■ **Brief**
Among the entries below, take the line with "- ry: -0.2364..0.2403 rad" and the line with "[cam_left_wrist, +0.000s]", and output them and every line between them exactly, with nothing else.

(Stored items from a collection)

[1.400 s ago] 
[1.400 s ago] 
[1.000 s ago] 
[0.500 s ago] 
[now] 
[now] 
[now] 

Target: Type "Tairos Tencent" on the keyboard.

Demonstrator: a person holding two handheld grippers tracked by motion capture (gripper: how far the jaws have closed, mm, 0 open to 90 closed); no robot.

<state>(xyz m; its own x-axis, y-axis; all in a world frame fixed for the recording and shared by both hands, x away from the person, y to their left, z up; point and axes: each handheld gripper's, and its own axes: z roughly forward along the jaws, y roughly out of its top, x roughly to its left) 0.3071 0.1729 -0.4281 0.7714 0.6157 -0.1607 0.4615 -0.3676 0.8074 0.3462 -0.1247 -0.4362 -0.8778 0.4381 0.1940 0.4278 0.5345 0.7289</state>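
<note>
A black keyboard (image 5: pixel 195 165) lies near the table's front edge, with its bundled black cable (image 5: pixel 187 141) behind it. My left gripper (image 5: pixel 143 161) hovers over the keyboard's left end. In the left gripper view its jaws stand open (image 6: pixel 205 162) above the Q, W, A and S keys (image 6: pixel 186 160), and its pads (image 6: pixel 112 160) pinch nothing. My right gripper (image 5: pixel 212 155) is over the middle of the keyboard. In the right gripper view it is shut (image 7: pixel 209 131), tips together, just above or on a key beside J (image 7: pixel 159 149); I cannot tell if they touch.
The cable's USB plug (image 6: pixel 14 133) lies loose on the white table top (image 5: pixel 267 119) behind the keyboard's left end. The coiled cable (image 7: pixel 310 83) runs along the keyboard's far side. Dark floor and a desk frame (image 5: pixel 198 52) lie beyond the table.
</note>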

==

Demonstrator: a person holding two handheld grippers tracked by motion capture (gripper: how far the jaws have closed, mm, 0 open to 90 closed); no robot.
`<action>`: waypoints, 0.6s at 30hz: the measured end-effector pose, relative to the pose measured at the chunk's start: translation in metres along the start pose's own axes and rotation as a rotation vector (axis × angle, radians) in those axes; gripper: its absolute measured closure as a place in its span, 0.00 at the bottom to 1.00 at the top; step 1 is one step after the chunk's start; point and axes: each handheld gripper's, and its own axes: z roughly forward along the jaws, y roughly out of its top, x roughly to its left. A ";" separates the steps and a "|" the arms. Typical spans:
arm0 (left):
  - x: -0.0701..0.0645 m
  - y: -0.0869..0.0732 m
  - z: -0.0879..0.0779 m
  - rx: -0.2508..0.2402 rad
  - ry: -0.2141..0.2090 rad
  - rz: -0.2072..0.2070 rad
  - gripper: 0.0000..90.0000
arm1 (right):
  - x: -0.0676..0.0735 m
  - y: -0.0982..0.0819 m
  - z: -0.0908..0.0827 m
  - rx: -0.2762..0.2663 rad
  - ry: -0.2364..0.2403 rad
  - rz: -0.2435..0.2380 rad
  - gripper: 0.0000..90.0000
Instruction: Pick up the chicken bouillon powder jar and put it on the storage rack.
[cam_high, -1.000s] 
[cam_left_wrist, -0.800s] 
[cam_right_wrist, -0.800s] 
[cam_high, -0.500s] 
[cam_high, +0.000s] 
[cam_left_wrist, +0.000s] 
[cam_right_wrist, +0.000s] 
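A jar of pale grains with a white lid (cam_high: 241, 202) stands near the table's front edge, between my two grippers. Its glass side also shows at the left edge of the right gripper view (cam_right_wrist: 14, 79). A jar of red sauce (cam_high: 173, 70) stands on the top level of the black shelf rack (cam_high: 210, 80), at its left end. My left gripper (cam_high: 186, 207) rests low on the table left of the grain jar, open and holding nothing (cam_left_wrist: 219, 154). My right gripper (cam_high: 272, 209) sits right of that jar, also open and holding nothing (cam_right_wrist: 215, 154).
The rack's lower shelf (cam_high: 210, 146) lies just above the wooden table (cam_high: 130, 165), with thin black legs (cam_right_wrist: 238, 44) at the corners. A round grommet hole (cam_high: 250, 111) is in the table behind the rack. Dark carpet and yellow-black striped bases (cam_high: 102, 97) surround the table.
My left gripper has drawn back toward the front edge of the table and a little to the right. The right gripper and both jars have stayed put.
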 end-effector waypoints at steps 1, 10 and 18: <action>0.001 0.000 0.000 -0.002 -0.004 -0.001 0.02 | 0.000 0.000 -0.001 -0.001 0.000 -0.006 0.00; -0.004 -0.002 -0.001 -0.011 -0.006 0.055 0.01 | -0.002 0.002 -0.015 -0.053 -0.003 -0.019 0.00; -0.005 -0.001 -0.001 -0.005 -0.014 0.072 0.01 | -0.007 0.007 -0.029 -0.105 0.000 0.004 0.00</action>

■ **Exercise solution**
  - ry: -0.2364..0.2403 rad
  - rz: -0.2435..0.2380 rad
  - gripper: 0.0000..90.0000
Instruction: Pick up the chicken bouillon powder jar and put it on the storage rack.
[cam_high, -1.000s] 
[cam_left_wrist, -0.800s] 
[cam_right_wrist, -0.800s] 
[cam_high, -0.500s] 
[cam_high, +0.000s] 
[cam_left_wrist, +0.000s] 

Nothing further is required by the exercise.